Gli squilibri dei Paesi emergenti, stretti tra il calo dei prezzi delle materie prime e l’alto debito privato, rischiano di essere la miccia di una nuova grande recessione. Le contromisure delle banche centrali, che negli ultimi otto anni hanno iniettato nell’economia mondiale circa 13mila miliardi di dollari, non bastano più. E il rischio è che questa pioggia di liquidità, accompagnata dal rigido controllo sui conti pubblici, non faccia che aumentare le disuguaglianze. La via di uscita? Un intervento forte della politica, che secondo Larry Summers, ex segretario al Tesoro Usa ai tempi di Bill Clinton, deve “passare a politiche di stimolo fiscale abbandonando la retorica delle riforme strutturali“. Insomma, tutto il contrario del dogma tedesco dell’austerità.

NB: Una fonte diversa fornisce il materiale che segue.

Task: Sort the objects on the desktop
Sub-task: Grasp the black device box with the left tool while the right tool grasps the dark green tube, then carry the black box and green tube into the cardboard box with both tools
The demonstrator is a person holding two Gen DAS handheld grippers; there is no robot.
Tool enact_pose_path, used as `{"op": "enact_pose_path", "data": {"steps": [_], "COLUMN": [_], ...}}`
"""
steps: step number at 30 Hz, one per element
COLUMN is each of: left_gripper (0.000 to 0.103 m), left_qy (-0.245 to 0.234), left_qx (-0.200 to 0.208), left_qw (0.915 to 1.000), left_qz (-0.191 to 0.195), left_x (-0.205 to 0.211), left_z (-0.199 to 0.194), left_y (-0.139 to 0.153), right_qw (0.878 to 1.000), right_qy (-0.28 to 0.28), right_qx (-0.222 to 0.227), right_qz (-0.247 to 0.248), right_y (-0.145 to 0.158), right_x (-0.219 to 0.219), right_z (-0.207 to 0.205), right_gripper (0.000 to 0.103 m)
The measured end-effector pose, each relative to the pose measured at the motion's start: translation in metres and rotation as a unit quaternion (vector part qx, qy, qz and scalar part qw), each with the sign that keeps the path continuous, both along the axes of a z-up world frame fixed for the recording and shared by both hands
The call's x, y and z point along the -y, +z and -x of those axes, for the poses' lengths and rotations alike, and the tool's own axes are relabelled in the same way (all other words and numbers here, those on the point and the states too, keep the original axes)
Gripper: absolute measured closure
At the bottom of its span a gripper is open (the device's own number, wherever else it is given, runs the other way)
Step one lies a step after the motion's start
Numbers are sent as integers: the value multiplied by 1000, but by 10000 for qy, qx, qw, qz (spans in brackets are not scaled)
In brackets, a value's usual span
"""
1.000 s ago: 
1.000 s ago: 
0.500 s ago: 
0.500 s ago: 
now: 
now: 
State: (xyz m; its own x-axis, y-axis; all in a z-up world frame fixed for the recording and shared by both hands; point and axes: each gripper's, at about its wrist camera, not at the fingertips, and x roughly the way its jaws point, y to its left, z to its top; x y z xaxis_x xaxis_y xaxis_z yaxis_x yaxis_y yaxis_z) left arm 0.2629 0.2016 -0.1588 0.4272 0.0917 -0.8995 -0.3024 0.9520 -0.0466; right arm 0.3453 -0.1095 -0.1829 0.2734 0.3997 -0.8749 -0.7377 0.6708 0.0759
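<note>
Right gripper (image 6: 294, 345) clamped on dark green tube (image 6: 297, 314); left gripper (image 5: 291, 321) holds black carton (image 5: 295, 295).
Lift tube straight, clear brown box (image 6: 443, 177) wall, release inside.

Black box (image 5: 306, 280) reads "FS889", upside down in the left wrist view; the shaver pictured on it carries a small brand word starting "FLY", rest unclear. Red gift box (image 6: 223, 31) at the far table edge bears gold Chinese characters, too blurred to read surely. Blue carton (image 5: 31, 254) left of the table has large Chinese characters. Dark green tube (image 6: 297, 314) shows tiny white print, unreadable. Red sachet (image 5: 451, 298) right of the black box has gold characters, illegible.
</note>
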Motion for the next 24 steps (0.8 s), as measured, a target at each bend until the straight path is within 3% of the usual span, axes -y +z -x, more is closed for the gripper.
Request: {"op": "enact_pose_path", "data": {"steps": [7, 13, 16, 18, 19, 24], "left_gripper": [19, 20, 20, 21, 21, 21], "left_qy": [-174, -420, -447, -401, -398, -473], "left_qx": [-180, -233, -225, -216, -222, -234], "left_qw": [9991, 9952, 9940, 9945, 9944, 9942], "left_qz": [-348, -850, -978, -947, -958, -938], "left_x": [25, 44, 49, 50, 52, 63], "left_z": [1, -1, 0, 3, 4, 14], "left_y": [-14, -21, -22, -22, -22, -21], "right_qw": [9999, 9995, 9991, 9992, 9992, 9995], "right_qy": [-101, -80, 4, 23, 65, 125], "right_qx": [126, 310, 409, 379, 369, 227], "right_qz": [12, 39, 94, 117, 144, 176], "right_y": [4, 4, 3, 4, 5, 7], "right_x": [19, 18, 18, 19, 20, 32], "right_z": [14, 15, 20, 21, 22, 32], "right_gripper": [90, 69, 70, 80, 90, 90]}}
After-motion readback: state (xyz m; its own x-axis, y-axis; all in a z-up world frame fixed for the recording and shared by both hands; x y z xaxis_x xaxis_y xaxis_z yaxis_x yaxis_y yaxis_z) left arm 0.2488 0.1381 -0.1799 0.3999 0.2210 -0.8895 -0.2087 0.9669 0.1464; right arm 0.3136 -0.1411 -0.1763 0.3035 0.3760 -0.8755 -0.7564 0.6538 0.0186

A fare la diagnosi e avanzare una proposta di cura è il giornalista Vittorio Da Rold, nel suo ultimo libro Un mondo in tempesta – Come sopravvivere in tempi di caos (Asterios Editore). Il punto di partenza è una frase di Papa Francesco: “Non è un’epoca di cambiamenti, ma un cambio di epoca“. Vale a dire che la grande crisi iniziata nel 2007, scatenata dall’esplosione dei mutui subprime statunitensi e continuata con lo shock sui debiti sovrani europei, non è stata solo una fase. Ma ha cambiato per sempre il mondo, traghettandolo in un “new normal” di perenne instabilità. A cui contribuiscono sia fattori economici, come la sempre più rapida fuga di capitali dalle economie emergenti (mille miliardi di dollari di deflussi nel solo 2015, secondo il Fondo monetario internazionale), sia variabili geopolitiche come il terrorismo e la debolezza della costruzione europea.

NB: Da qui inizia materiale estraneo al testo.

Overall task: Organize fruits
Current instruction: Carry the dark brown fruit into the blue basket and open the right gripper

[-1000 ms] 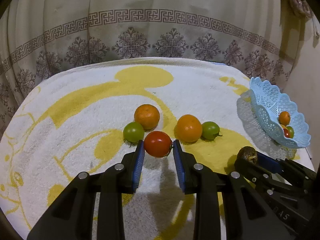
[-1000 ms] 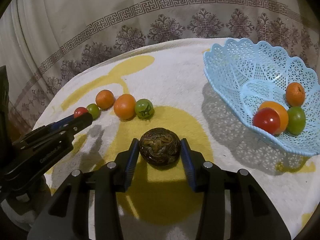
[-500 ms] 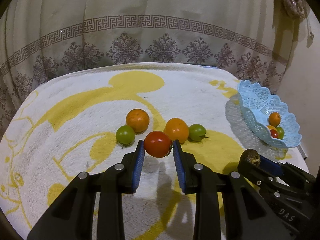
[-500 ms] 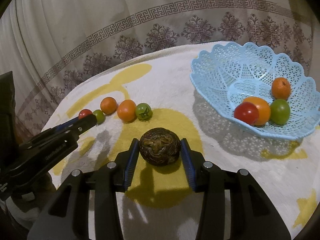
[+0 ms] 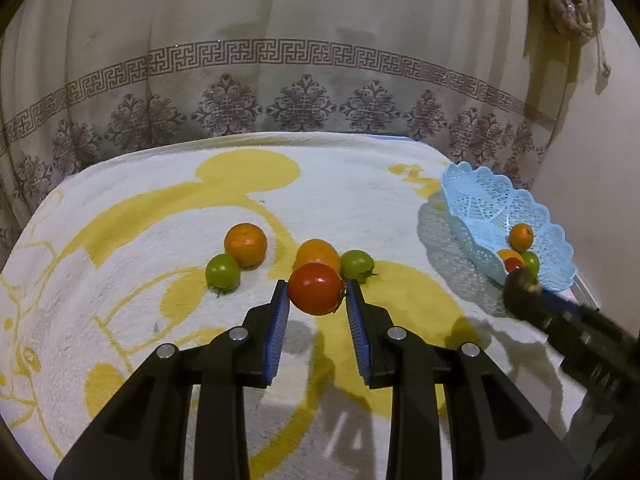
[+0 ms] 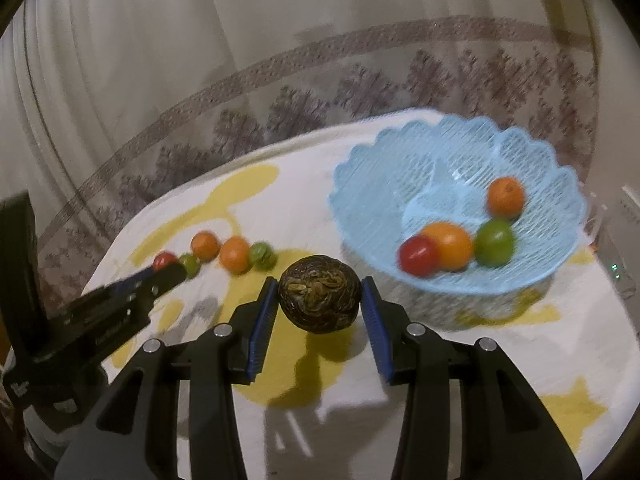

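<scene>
Left tongs (image 5: 316, 300) are gripping a red tomato (image 5: 315, 288) between the blue pads, lifted clear of the towel-covered table (image 5: 360, 200). Right tongs (image 6: 320, 300) are clamping a dark brown wrinkled fruit (image 6: 319, 298), hovering just beside the near rim of the blue basket (image 6: 540, 160). Two orange and two green fruits are lying on the towel behind the tomato.

right wrist view motion-blurred, blue basket (image 6: 460, 160) lattice and curtain (image 6: 200, 60) pattern smeared, orange tomato (image 5: 318, 252) half hidden behind red tomato (image 5: 315, 289), right gripper (image 5: 520, 286) body cut by left view's edge
</scene>
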The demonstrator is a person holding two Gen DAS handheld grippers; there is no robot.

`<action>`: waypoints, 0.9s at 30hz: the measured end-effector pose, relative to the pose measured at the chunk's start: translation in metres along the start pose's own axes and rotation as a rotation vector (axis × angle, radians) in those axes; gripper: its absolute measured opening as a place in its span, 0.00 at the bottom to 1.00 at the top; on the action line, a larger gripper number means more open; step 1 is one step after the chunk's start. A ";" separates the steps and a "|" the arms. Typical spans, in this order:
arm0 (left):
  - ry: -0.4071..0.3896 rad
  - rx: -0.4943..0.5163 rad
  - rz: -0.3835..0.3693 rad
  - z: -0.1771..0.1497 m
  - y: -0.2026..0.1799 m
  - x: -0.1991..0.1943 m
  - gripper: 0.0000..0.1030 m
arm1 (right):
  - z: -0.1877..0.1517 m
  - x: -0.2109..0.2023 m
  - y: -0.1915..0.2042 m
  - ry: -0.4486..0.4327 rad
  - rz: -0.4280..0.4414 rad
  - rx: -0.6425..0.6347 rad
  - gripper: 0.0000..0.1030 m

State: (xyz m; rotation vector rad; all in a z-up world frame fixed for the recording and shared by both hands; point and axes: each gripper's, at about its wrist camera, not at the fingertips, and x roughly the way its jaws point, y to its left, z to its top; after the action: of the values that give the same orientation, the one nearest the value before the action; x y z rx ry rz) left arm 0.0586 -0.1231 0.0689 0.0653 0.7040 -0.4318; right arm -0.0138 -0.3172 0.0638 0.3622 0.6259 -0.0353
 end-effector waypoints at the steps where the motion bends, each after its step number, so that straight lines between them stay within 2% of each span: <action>1: 0.000 0.004 -0.001 0.000 -0.002 -0.001 0.29 | 0.003 -0.003 -0.004 -0.010 -0.006 0.008 0.42; 14: -0.001 0.049 -0.012 0.002 -0.029 -0.006 0.29 | 0.027 -0.024 -0.063 -0.075 -0.115 0.105 0.43; 15: 0.000 0.055 -0.012 0.002 -0.032 -0.006 0.29 | 0.028 -0.024 -0.067 -0.078 -0.126 0.108 0.45; 18: 0.001 0.068 -0.014 0.005 -0.039 -0.005 0.29 | 0.028 -0.028 -0.076 -0.118 -0.167 0.120 0.64; 25: -0.005 0.111 -0.038 0.014 -0.062 -0.002 0.29 | 0.027 -0.032 -0.091 -0.170 -0.253 0.143 0.64; 27: -0.004 0.120 -0.053 0.017 -0.070 0.001 0.29 | 0.024 -0.030 -0.092 -0.189 -0.300 0.136 0.64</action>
State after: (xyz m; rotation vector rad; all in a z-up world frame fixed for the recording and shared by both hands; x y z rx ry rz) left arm 0.0414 -0.1901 0.0878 0.1594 0.6763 -0.5252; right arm -0.0377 -0.4142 0.0701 0.3884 0.4870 -0.3962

In questo quadro, come dimostrano i dati snocciolati da Da Rold, la favoleggiata ripresa è solo un’illusione. La realtà è che il mondo oscilla tra nuova tempesta e una crescita stentata, che la direttrice del Fmi Christine Lagarde definisce “nuova mediocrità” (“new mediocre”) e Summers “stagnazione secolare”. I fattori di rischio sono tanti: la deflazione, il ristagno della produttività, le nuove tecnologie che contribuiscono a ridurre i posti di lavoro, il crollo dei prezzi delle materie prime, il boom del debito privato nei Paesi emergenti che comporta il rischio di fallimenti a catena quando i tassi di interesse aumenteranno. Le banche centrali tentano di spingere la crescita con le leve della politica monetaria, che però secondo molti analisti è arrivata ormai al limite delle sue possibilità.

Per di più, nota Da Rold, iniettare liquidità nell’economia (i cosiddetti quantitative easing) ha sì effetti positivi, perché aumenta i prezzi delle azioni e degli immobili, riduce i tassi di interesse e svaluta la moneta favorendo l’export. Ma c’è anche il rovescio della medaglia: il rischio di bolle speculative e l’aumento delle disuguaglianze sociali, visto che a rivalutarsi sono i patrimoni di chi è già ricco. Di qui la necessità che scendano in campo i governi, con politiche espansive e regole che rendano il mercato più equo e competitivo già nella fase di produzione della ricchezza, anziché redistribuire a posteriori. “Ci vorrebbe un nuovo Keynes“, è la conclusione del libro, “come stella polare in questa traversata nel deserto per rilanciare il ruolo della spesa pubblica produttiva, quella attraverso gli investimenti e non con la spesa corrente. Ma i geni non nascono a comando”.